Return the first line of the listing below and all the lines after it through the one containing "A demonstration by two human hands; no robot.", exactly, without pictures.
········
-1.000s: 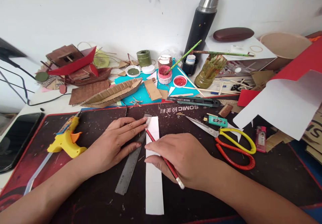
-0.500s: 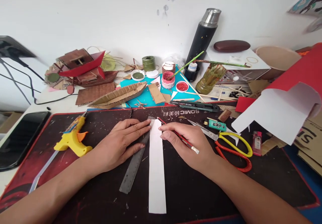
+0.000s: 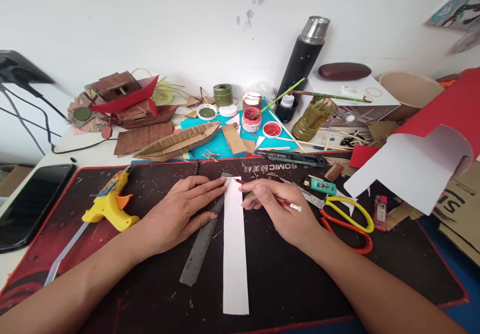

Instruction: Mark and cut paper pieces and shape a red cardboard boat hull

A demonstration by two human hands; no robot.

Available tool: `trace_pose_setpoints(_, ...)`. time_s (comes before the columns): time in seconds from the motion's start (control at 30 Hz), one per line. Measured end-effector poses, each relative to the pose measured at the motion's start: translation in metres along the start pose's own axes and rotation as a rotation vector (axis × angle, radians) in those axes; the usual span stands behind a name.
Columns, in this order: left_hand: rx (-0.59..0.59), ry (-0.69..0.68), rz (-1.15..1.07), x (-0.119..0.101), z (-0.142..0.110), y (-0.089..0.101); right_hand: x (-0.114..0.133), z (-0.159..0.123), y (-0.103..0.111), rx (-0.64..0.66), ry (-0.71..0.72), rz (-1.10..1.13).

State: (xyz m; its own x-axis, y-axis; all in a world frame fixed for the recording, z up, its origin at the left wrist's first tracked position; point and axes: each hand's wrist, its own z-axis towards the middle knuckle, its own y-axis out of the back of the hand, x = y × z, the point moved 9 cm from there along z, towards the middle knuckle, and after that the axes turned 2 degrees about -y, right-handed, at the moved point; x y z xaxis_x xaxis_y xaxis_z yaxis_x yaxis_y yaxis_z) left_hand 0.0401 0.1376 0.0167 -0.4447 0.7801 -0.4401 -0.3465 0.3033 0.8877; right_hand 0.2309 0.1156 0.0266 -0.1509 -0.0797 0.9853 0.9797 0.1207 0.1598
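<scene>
A long white paper strip lies lengthwise on the dark desk mat. Slanting along its left side is a metal ruler, whose far end overlaps the strip's top corner. My left hand rests flat over the ruler with its fingers stretched, the fingertips pressing at the paper's upper left edge. In my right hand a red and black pencil is pinched between thumb and fingers. Its tip points at the far end of the strip; whether it touches the paper I cannot tell.
Scissors and a lighter lie right of my right hand, a utility knife beyond. A yellow glue gun is left. Behind stand a cardboard boat hull, paint pots and a thermos. Rolled red-white paper occupies the right.
My right hand has shifted up and right along the strip, and the pencil tip has moved from the ruler's edge to the strip's far end. My left hand stays on the ruler. The view has tilted upward.
</scene>
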Motion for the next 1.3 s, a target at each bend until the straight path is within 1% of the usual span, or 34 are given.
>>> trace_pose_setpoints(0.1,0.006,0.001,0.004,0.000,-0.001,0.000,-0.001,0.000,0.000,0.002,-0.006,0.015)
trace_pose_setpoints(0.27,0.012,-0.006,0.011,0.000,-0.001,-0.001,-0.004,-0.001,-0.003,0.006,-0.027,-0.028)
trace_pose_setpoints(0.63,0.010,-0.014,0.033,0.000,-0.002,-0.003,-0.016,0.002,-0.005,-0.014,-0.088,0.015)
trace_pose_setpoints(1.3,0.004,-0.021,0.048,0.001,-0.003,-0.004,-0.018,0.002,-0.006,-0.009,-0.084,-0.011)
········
**Exercise response:**
-1.000s: 
-0.500s: 
+0.000s: 

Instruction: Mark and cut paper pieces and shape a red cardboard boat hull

A demonstration by two human hands; no robot.

Nothing else belongs to this exercise.